Creating A Progressive "Commons" In PhillyDuring the 2004 campaign, I became a full-fledged political activist, in no small part do to an organization called Music for America (MfA). The idea behind MfA was pretty simple- the best way to engage young people in politics is through culture. Culture is political, and our job as volunteers for MfA was to help other young people make this connection at the concerts we worked at.
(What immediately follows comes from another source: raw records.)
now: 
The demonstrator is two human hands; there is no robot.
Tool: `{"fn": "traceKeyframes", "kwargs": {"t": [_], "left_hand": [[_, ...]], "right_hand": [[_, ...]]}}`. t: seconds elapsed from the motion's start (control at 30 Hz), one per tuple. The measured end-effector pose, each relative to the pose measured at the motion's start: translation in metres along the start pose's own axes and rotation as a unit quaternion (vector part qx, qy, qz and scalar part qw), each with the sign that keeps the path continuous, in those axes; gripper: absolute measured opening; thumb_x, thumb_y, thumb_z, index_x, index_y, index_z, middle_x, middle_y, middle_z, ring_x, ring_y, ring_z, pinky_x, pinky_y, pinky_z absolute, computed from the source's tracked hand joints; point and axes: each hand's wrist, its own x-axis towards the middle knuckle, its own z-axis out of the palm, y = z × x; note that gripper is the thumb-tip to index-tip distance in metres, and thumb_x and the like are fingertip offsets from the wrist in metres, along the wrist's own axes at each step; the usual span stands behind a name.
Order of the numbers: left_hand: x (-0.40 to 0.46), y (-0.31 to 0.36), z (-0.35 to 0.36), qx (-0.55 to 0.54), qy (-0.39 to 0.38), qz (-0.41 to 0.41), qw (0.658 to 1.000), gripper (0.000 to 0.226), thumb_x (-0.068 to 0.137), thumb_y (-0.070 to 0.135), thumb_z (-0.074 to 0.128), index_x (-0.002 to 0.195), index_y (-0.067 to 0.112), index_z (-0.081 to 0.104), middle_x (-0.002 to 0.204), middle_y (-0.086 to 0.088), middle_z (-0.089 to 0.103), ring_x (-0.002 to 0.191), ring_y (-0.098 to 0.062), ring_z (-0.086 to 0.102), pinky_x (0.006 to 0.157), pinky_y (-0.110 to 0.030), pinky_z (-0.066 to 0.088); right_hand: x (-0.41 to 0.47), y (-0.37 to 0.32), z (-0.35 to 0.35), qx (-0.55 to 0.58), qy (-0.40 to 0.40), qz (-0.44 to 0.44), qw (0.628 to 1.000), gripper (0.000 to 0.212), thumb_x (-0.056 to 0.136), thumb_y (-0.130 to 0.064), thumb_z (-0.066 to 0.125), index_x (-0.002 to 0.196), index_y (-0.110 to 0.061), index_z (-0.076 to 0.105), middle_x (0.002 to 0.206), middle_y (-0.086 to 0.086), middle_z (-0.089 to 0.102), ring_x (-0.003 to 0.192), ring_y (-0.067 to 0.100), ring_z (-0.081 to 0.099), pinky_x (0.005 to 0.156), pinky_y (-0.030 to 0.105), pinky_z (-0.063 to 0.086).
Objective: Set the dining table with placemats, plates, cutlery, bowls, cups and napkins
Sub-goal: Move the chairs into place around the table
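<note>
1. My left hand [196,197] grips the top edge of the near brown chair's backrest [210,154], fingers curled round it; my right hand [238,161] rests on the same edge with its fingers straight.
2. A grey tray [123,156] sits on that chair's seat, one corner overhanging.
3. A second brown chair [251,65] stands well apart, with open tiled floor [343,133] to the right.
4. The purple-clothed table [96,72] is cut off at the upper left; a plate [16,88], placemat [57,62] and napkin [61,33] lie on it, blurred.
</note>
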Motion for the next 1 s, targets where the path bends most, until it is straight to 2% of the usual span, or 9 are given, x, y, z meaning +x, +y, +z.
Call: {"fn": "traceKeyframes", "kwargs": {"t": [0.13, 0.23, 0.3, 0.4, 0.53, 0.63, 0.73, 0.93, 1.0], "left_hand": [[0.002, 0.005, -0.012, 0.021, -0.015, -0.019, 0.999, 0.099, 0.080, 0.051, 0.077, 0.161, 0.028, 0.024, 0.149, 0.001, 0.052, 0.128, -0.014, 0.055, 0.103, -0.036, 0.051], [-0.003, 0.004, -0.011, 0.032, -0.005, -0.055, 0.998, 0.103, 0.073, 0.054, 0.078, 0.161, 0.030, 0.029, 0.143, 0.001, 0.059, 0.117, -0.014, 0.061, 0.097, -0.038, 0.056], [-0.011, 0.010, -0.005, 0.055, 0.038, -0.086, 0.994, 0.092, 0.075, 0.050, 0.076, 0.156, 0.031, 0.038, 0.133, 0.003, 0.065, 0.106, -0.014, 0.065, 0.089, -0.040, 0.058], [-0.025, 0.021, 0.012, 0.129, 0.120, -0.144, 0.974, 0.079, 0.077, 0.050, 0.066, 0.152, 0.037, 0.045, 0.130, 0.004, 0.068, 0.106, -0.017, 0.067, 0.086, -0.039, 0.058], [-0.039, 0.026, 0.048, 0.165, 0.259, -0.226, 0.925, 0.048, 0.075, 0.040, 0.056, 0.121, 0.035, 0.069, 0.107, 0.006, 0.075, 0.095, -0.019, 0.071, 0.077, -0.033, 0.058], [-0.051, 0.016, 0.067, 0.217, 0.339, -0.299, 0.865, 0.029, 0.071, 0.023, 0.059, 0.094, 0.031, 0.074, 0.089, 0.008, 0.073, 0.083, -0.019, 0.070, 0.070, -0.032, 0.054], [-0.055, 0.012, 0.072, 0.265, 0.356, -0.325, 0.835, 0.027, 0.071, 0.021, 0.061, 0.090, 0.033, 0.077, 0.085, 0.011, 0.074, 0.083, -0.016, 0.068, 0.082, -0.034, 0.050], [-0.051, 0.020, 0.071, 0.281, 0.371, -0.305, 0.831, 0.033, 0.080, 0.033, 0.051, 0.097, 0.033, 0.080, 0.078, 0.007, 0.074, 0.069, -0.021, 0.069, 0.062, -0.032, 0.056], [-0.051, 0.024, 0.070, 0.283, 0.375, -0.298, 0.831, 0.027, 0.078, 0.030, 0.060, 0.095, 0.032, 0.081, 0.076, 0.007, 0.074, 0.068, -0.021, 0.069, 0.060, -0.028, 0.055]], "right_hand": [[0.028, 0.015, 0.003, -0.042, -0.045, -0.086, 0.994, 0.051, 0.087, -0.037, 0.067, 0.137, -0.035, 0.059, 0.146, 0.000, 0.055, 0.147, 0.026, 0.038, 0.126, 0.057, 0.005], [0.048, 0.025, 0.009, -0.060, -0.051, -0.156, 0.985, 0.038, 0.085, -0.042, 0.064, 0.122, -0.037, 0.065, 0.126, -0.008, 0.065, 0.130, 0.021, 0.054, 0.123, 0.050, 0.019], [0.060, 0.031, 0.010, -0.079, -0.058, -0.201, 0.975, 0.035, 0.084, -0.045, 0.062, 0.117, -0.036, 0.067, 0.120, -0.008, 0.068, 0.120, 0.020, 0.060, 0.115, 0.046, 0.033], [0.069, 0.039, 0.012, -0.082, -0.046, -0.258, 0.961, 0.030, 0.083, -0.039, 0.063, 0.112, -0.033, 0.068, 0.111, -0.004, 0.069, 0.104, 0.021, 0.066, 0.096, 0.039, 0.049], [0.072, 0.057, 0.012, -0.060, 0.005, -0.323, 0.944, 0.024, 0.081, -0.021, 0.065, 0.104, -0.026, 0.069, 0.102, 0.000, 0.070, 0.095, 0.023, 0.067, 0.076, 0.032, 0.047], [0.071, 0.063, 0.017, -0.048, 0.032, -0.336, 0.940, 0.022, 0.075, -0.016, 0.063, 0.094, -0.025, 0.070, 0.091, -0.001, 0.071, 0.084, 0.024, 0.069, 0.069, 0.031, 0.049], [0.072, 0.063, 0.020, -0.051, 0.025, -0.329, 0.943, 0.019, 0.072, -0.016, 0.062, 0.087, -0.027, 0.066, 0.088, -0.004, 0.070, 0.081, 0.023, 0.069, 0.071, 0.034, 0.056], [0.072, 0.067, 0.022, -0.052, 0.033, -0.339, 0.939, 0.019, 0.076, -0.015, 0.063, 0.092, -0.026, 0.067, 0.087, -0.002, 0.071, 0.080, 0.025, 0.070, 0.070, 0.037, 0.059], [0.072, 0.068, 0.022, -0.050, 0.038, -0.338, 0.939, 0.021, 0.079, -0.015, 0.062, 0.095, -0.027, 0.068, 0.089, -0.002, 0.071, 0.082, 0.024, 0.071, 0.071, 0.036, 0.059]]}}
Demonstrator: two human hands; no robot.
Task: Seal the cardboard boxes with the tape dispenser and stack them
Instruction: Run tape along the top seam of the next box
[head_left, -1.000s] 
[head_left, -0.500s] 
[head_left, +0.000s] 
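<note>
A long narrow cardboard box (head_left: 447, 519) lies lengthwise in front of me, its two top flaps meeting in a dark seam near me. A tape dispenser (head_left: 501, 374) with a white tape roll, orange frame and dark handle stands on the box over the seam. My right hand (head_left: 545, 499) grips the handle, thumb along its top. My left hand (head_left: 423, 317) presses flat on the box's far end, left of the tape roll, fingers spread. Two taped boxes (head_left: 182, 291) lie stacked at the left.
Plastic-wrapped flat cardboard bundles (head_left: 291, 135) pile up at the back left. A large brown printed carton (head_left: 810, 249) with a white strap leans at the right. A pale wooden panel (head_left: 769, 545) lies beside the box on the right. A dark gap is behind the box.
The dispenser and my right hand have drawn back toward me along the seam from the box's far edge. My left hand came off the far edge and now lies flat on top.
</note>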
I may be biased in my assessment, but what I saw working MfA shows was incredible. For the first time in my life I saw young people who probably wouldn't otherwise think or care about politics taking the time to ponder the political direction of the country. I saw kids not only accepting that politics matters, but embracing and getting excited by it. I saw the beginning of something which could have a huge impact on our nation- the cultural connecters and leaders converting their social spaces to political spaces, which I still feel can be our answer to the Right's politicization of their churches.
However, while working at shows all over Philly, I realized that there was a problem with the model of political organizing that MfA was basing itself upon. The culture which we were working through and with is under attack. DIY concert producers, who put on the small-medium sized shows that MfA worked at, find themselves in direct competition, and often open conflict, with the major entertainment companies such as Clear Channel and TicketMaster. These small companies, such as Philadelphia's beloved R5 Productions, find themselves in a precarious situation- not only do they have to compete with huge corporations, but they are constantly in search of places to put on their shows. And so, at just the moment when progressives are starting to pull together culture and politics, the culture itself is increasingly struggling to survive. (For example, in Philadelphia the last major independent venue, the Trocadero, recently signed a booking agreement with the large corporate House of Blues.)
Recently, I began working with a group called Cosmopolity, who are best known for brining us Drinking Liberally. One thing that we've been talking a lot about within this community is that in order to further the progressive cultural movement we need to create permanent physical homes, i.e. "Commons" or "Club Houses," where culture and politics can interact and thrive. In my first blog post on the Cosmopolity site I have proposed using Philadelphia as a test city for building these commons. Philly seems like the perfect place to start building commons- we have some great local show producers (and Sean Agnew happens to be a very politically minded- and a generally awesome- person), an emerging activist base, and connections to the national blogosphere. All that seems to be missing is the space.
My question is- do you think that working to create a space where art, music, and politics can interact and thrive is essential to the continued growth of progressive politics? If so, don't you think that Philly would be a perfect place to build a "Commons?"